Il parle du travail de l'éditeur pour aider à la conception du livre, et pousser à tenir une date. Cela compte aussi.

En musique, le son d'un musicien change, lorsqu'il change de producteur.

Dans le cinéma, des producteurs ont littéralement porté des films de bout en bout, que les réalisateurs auraient abandonné, livrés à eux-mêmes.

Ce travail de "coach" est crucial.


Pour ce qui est de l'argent, votre exemple est celui d'une niche très spécialisée.

Vous créez des livres qui sont à peu près sans concurrence sur le sujet.

Votre difficulté, c'est de trouver les fans du sujet.

C'est à la fois difficile, parce que le sujet est très pointu, et relativement facile, parce qu'il est tellement original qu'il a sa marque propre, s'impose sans concurrence.

Un auteur dans un domaine moins spécialisé, avec plus de concurrence, aura plus de mal à exister en tant que marque, à se faire reconnaître.

Enfin, tout votre calcul financier, repose sur le respect du droit d'auteur.

Si les chinois copient vos livres, et les diffusent sur Internet au quart du prix, tout votre plan financier s'écroûle.
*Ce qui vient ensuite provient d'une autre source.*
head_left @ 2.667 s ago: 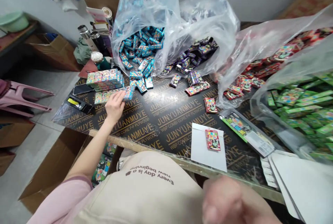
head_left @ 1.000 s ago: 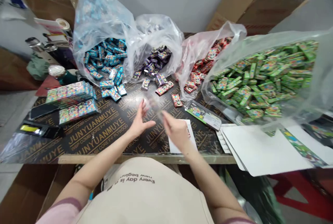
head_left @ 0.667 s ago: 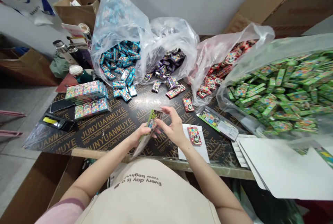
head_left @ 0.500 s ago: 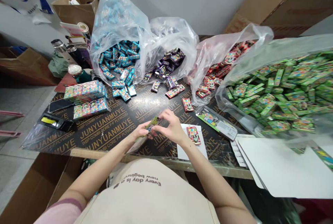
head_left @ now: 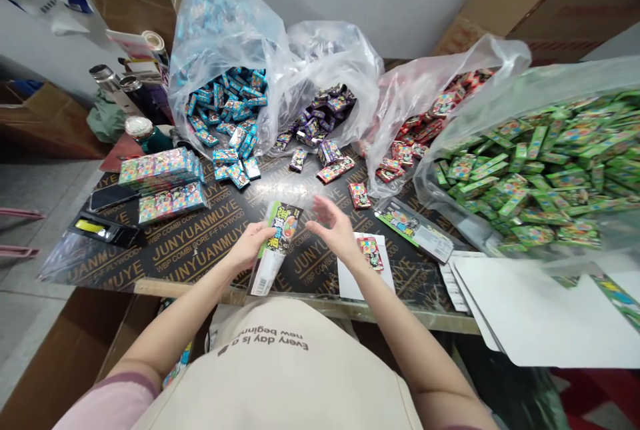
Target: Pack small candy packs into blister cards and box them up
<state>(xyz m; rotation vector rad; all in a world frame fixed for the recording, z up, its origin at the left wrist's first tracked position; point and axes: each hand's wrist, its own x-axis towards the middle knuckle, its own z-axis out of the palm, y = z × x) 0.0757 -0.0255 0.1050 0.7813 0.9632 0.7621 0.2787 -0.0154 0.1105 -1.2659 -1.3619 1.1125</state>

Vous devez inclure dans votre prix de vente, le temps passé à créer le contenu.

Un copieur devra juste inclure le prix matériel de la copie. il sera forcément plus compétitif que vous.

Vous démontrez l'importance de la protection du droit d'auteur. L'importance d'interdire à un copieur de vendre votre travail sans payer le prix de la création de contenu.
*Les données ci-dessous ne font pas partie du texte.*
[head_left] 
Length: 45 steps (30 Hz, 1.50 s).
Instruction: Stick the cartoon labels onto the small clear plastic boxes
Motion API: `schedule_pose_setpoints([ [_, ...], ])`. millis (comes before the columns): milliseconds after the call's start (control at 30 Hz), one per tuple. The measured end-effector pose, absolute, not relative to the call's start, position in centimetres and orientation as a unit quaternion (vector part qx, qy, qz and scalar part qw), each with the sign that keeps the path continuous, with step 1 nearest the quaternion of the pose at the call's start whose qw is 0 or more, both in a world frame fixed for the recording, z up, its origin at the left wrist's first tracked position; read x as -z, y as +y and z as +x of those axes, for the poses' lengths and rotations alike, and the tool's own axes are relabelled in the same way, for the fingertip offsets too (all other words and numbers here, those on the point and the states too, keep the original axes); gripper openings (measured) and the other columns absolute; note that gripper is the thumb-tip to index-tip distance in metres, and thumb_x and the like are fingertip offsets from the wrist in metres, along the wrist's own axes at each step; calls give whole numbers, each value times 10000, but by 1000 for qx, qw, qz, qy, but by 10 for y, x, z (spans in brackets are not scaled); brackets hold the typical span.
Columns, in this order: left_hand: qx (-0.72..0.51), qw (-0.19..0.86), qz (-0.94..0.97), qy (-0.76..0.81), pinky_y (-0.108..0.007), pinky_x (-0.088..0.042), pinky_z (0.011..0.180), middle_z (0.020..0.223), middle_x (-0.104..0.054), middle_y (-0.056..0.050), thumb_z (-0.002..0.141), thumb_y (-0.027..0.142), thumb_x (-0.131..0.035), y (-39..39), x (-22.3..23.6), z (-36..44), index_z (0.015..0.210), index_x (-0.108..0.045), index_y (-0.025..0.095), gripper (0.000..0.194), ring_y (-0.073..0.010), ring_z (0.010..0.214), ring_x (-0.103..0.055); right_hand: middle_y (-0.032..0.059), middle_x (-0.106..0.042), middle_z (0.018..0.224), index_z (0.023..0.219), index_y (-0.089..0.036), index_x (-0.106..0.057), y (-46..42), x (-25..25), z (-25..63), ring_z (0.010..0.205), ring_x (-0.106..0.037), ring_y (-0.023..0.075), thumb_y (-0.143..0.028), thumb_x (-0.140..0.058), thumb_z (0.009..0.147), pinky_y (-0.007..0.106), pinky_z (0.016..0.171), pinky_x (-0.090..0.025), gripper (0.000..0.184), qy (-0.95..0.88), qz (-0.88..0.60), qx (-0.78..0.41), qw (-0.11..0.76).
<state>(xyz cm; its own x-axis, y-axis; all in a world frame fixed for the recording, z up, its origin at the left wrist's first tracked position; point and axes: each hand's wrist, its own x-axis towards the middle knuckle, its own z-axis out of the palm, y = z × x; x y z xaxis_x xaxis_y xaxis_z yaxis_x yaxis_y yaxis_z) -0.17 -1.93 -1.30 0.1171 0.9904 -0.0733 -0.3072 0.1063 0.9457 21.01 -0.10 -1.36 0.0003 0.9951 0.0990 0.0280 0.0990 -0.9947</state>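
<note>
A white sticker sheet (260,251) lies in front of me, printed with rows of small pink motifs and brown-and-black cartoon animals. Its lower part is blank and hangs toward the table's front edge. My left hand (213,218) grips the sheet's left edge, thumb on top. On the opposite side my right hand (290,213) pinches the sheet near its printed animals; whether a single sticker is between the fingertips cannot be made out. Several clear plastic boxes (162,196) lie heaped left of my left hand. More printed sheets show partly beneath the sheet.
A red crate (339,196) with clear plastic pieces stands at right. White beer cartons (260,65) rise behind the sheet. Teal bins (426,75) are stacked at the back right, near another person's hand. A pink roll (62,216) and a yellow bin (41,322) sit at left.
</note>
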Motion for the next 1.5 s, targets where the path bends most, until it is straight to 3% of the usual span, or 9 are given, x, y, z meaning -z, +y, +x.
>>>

Écrit par : X | 27/03/2009

@ X

Ce débat n'est en rien politique. Vous avez détourné le sujet pour en faire un à votre portée. Dsl, j'ai mieux à faire que le ping-pong de vos hargnes.

La suppression du pouvoir des plus puissants acteurs du marché est un formidable acquis d'Internet. Pour certains auteurs, ce sera l'éditeur et son filtre qui n'est pas innocent. Pour le petit éditeur, ce sera le diffuseur et sa gourmandise. Pour l'un comme l'autre, ce sera la grande distribution et sa manie de la focalisation sur un certain formatage. Je n'ai rien à dire de plus sur ce sujet, trouvez-vous d'autres souffre-douleur.

Écrit par : Hervé Torchet | 27/03/2009

Et oui: ce qui vous gêne, c'est que toute étude de cas concret va à l'encontre des propositions politiques générales et utopistes des anti-systèmes.

Alors on préfère ne pas parler du cas concret, et comme tout rousseauiste on préfère "oublier les faits", pour s'en tenir à des généralités vagues, des "généralités politiques", même si aucun cas concret ne fonctionne.

Je ne discute pas avec vous à titre privé. Mais vous émettez des attaques politiques contre le système, sur un site public, je réponds à ces attaques.

C'est bien de louer la démocratie participative, encore faut-il l'accepter quand elle se traduit par des commentaires contradictoires.

La démocratie participative, ce n'est pas crier tous ensemble contre Sarkozy.

C'est aussi dire à Hervé Torchet, sur son propre blog, qu'il y a contradiction entre ses propositions politiques générales et sa pratique concrète des choses.

Vous vivez du droit d'auteur protégé par la société de droit.